Hahah. I hope "under God" was omitted from the Pledge.
It is perfectly desirable to express allegiance to your country at the beginning of "every event." Well, within reason; every morning at school, for example, would be fine. I mean, certainly there aren't any citizens who would pledge allegiance to another country, right? But if so, one must question why they are citizens of this country in the first place (that's one of the sticky questions with dual citizenship).
More fundamentally, there is nothing wrong with expressing your love of country -- in fact, such actions should be encouraged.

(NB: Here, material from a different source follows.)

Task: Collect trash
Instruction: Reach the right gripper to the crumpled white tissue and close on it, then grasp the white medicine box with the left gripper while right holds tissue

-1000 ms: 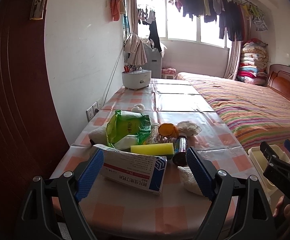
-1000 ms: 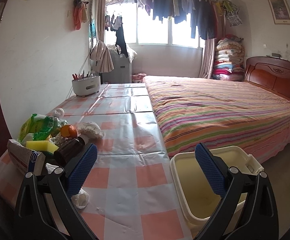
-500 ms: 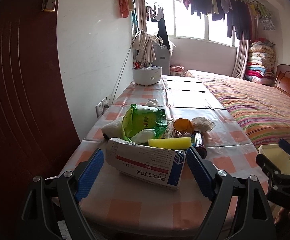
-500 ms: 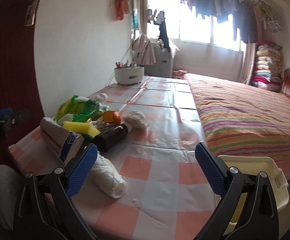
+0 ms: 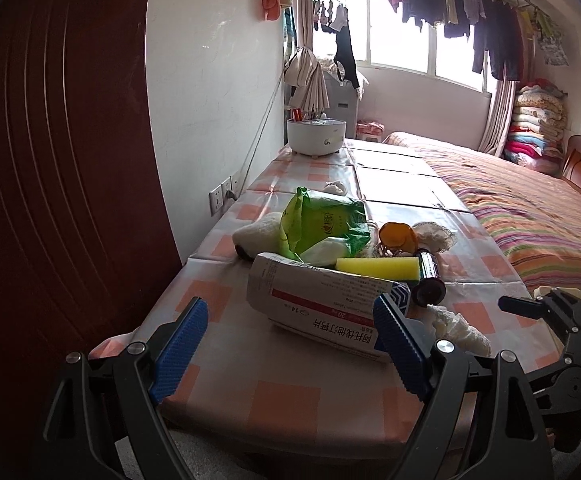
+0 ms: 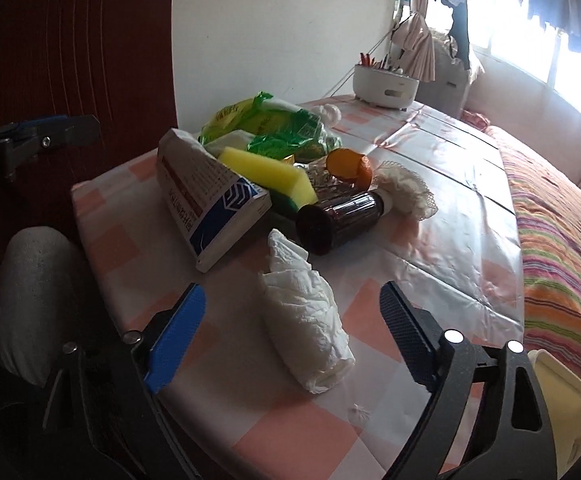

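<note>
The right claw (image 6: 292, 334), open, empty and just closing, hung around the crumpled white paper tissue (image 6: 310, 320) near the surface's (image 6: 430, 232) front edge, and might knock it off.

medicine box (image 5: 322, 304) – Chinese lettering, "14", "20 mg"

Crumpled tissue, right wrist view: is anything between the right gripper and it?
Nothing visible. The crumpled tissue lies alone on the tablecloth straight ahead of the right gripper, whose jaws have just been closing, with nothing between them yet.
</note>
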A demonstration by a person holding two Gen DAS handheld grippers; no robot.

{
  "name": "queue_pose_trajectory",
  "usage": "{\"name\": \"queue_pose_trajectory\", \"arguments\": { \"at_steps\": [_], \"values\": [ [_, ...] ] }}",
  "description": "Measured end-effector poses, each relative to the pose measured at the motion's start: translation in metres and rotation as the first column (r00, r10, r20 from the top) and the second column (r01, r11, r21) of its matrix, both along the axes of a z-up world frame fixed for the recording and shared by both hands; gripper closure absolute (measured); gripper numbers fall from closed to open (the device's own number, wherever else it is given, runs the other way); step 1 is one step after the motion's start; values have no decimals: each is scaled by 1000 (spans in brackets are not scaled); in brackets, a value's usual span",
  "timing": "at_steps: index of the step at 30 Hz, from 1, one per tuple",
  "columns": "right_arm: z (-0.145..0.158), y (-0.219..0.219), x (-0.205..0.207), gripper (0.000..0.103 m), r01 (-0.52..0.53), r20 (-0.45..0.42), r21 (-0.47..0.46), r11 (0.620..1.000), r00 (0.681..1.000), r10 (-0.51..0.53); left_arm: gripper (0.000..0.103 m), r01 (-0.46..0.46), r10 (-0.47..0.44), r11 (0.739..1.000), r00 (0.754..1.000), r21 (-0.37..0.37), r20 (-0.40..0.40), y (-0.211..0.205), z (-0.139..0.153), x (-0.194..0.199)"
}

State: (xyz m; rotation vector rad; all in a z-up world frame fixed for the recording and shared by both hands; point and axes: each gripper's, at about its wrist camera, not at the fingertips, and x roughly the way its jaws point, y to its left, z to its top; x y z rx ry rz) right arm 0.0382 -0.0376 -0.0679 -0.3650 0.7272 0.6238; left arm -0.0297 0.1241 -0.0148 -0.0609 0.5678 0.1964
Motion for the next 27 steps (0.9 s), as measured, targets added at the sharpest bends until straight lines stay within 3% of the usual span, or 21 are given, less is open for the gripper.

Especially in the United States, where love of country does not just mean love of land, or love of nation; it also means love of the principles upon which this nation was built (natural rights and liberty).
Pledging to our flag and singing our anthem instills in us pride of those ideals and principles. If we lost pride in those principles, we would be quick to lose them.
There is an understandable fear in Western European nation-states of such apparent chauvinism; it was chauvinism that led to the nationalistic, jingoistic policies of the first two world wars. But America rarely had such policies in its history, and when it did there was nothing nearly similar in magnitude.
"The event started off as every event ought to: with prayer, the pledge of allegiance, and the national anthem."
Really, Charlie? Really?
Lucas, Ben, and Geoff, you guys must be really sophisticated.